▶ ASSIGNMENT: Copy out and return the lines from the one holding "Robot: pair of" to the end of the listing below, both included, omitting the pictures.

╭──

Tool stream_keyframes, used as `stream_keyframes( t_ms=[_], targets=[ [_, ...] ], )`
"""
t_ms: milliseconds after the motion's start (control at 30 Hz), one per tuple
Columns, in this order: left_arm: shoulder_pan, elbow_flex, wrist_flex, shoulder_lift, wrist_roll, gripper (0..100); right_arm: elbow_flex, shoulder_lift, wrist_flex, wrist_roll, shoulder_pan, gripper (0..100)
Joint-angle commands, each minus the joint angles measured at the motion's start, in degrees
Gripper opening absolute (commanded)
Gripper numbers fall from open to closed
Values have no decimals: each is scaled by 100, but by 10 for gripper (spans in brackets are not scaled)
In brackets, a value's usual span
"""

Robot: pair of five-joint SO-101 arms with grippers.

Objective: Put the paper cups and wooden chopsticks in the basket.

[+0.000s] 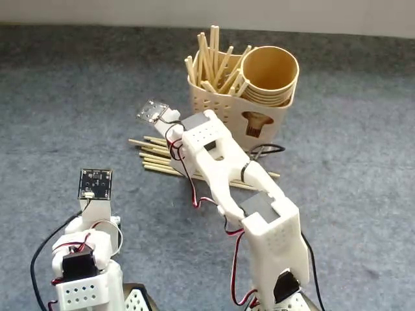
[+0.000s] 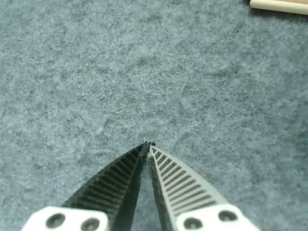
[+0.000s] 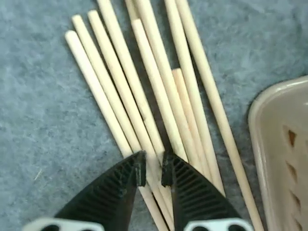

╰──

▶ RESPONSE:
Robot: pair of five-joint SO-101 arms with grippers.

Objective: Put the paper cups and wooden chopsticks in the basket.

[+0.000s] 
[+0.000s] 
[+0.000s] 

Nothing else belongs in this answer.